CRDs as regular templates: place CRD manifests in templates/ with the rest of your chart. This lets Helm upgrade CRDs, but also means helm uninstall will delete the CRD and all its instances.
# templates/crd.yaml
{{- if .Values.installCRDs }}
apiVersion: apiextensions.k8s.io/v1
kind: CustomResourceDefinition
metadata:
name: databasebackups.mycompany.io
annotations:
"helm.sh/resource-policy": keep # prevent deletion on helm uninstall
spec: ...
{{- end }}The helm.sh/resource-policy: keep annotation prevents Helm from deleting the CRD on uninstall, which is the best practice for CRDs shipped as templates.
Common Gotchas#
CRD deletion cascades to all instances. Running kubectl delete crd databasebackups.mycompany.io immediately and irrecoverably deletes every DatabaseBackup resource in the cluster. Protect against this with RBAC (restrict CRD deletion to cluster admins) and with the Helm keep annotation.

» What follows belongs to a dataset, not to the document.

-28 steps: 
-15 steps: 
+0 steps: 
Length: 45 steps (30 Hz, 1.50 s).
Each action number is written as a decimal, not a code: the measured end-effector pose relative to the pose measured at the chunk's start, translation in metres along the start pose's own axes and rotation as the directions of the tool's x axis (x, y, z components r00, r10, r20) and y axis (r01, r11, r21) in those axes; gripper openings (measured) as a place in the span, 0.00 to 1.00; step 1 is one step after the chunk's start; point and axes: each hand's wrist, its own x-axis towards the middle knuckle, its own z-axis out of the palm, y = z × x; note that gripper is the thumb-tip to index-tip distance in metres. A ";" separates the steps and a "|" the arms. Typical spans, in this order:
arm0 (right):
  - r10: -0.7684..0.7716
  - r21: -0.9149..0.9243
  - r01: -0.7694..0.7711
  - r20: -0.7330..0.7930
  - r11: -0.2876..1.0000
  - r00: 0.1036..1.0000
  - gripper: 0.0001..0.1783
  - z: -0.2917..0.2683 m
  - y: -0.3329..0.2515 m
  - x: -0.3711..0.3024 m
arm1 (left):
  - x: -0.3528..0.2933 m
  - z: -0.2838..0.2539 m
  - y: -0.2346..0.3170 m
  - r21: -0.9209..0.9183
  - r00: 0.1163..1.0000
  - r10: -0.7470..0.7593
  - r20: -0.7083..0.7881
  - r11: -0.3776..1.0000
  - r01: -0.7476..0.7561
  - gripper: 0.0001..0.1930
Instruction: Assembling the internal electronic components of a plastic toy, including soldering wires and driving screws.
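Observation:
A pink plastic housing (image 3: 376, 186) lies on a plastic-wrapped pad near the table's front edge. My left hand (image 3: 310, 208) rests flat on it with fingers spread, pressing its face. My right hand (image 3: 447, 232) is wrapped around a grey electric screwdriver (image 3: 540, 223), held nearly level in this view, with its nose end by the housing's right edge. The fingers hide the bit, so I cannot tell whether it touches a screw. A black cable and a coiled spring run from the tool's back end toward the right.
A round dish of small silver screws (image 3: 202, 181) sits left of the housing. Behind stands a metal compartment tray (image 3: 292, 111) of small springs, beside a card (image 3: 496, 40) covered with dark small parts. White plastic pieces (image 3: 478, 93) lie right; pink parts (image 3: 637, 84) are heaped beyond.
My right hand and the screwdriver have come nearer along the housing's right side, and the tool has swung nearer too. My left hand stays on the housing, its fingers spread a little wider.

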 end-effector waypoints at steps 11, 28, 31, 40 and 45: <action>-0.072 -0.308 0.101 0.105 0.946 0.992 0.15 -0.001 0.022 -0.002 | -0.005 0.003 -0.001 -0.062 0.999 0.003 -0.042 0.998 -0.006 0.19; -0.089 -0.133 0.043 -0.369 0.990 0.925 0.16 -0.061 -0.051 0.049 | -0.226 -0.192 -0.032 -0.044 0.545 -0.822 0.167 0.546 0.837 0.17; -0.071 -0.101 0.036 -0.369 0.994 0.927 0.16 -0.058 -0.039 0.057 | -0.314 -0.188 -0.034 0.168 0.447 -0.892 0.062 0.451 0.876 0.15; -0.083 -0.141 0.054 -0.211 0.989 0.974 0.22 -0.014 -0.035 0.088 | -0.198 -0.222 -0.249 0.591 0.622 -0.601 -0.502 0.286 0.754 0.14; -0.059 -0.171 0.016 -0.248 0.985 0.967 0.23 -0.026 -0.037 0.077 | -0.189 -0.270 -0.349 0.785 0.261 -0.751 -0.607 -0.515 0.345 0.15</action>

Schema changes can break existing resources. If you add a new required field to the schema, all existing resources that lack that field become invalid. The resources still exist in etcd, but any update attempt will be rejected. Always add new fields as optional with defaults. If you must make a field required, introduce it in a new API version.
etcd storage impact. Each custom resource instance is stored as a separate key in etcd. CRDs with large specs (multi-kilobyte YAML) and thousands of instances can measurably increase etcd storage and write latency. Keep custom resource specs lean. If you need to store large blobs, reference an external storage location instead.
No garbage collection without owner references. Unlike Deployments that own ReplicaSets that own Pods, custom resources you create have no automatic cleanup chain. If your operator creates child resources (Deployments, Services, ConfigMaps), always set ownerReferences so that deleting the parent CRD instance cleans up the children.
ctrl.SetControllerReference(backup, childJob, r.Scheme)Without this, deleting a DatabaseBackup leaves orphaned Jobs, PVCs, and other resources behind.